La noticia fue confirmada por el Centro Oriental de Ecosistemas y Biodiversidad (Bioeco), donde Caluff desarrolló una extensa y apasionada carrera científica.
“Botánico por pasión, amante de la flora y apasionado de la naturaleza”, expresó la institución en Facebook, que lo había homenajeado públicamente en febrero de 2024 con motivo del Día del Botánico Cubano.
Manolito, como era conocido con afecto, fue un autodidacta en el estudio de los helechos y otras plantas afines, campo en el que realizó aportes notables: describió 27 especies nuevas para la ciencia, así como un nuevo Notogénero, y cuatro plantas llevan su apellido como homenaje —tres helechos y una orquídea— descubiertas por él y formalmente descritas por otros investigadores, tanto cubanos como extranjeros.
Designado Investigador de Honor de Bioeco y Investigador Adjunto Honorífico del Ministerio de Ciencia, Tecnología y Medio Ambiente, Caluff recibió múltiples reconocimientos nacionales e internacionales, y dejó una huella imborrable en la comunidad científica cubana y en su ciudad natal, Santiago de Cuba.
Además de su labor investigativa, fue autor de numerosas publicaciones especializadas, entre ellas los libros El cultivo de los helechos, Conservación de los Licófitos y los Helechos en las Antillas y Licófitos y helechos invasores en Cuba.
También incursionó en la divulgación, compartiendo su pasión por la botánica con lenguaje claro y sensibilidad estética.
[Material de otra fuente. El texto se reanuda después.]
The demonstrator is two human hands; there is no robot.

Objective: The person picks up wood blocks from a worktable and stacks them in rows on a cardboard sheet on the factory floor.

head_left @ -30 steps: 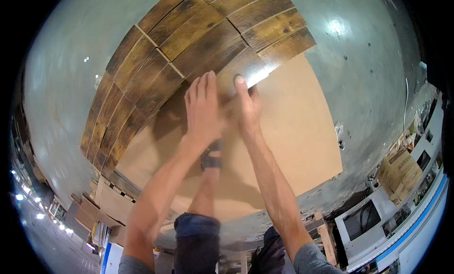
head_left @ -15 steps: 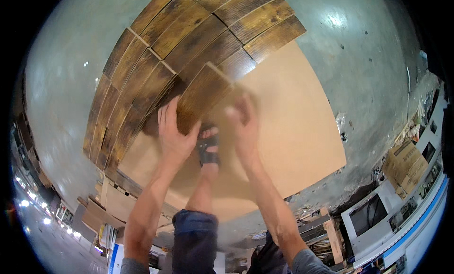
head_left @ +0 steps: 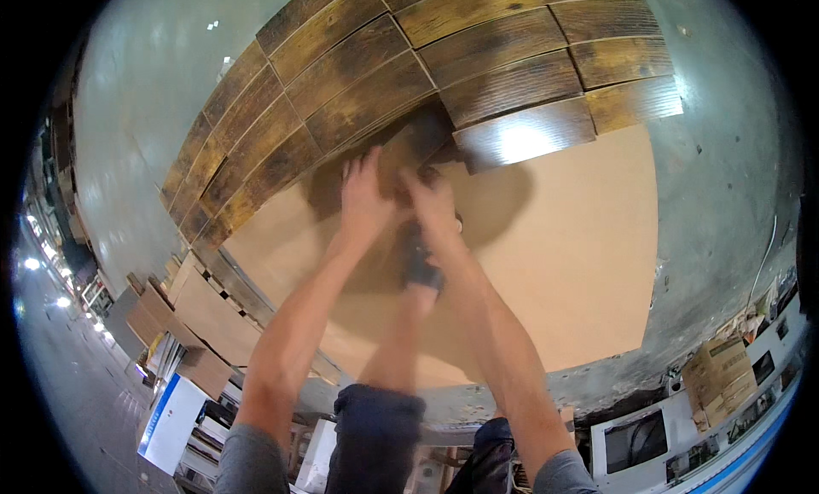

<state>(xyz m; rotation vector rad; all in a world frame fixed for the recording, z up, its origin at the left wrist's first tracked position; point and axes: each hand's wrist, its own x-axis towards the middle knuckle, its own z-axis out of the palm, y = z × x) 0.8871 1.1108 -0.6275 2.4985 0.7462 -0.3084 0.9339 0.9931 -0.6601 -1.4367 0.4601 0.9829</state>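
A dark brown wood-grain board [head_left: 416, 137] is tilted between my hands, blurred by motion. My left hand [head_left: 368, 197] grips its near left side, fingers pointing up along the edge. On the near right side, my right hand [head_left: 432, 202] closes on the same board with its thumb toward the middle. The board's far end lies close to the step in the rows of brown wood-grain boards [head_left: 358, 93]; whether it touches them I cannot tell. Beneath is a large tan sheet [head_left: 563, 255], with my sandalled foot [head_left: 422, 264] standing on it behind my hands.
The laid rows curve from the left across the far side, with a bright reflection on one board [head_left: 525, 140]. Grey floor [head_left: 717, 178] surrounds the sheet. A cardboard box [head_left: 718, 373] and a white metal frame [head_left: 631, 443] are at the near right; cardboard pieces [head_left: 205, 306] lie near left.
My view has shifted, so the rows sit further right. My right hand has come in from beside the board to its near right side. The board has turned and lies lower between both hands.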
“El Jardín de los Helechos”, fundado en 1976, no solo fue un proyecto de vida, sino una obra de arte natural levantada con ciencia, paciencia y amor, y reconstruida tras la devastación del huracán Sandy en 2012.
En palabras del propio Caluff: “Las plantas y los ecosistemas que los habitan son la obra de arte de la evolución, y en ellos todo se complementa, armoniosamente, como en el cuadro del más renombrado pintor”.
Desde su jubilación en 2022, su legado continuó presente en la institución Bioeco y en el corazón de quienes lo conocieron.
Hoy, colegas, alumnos, familiares y amigos en Cuba y el extranjero lamentan la pérdida de un hombre cuya vida fue ejemplo de entrega al conocimiento y al cuidado del patrimonio natural.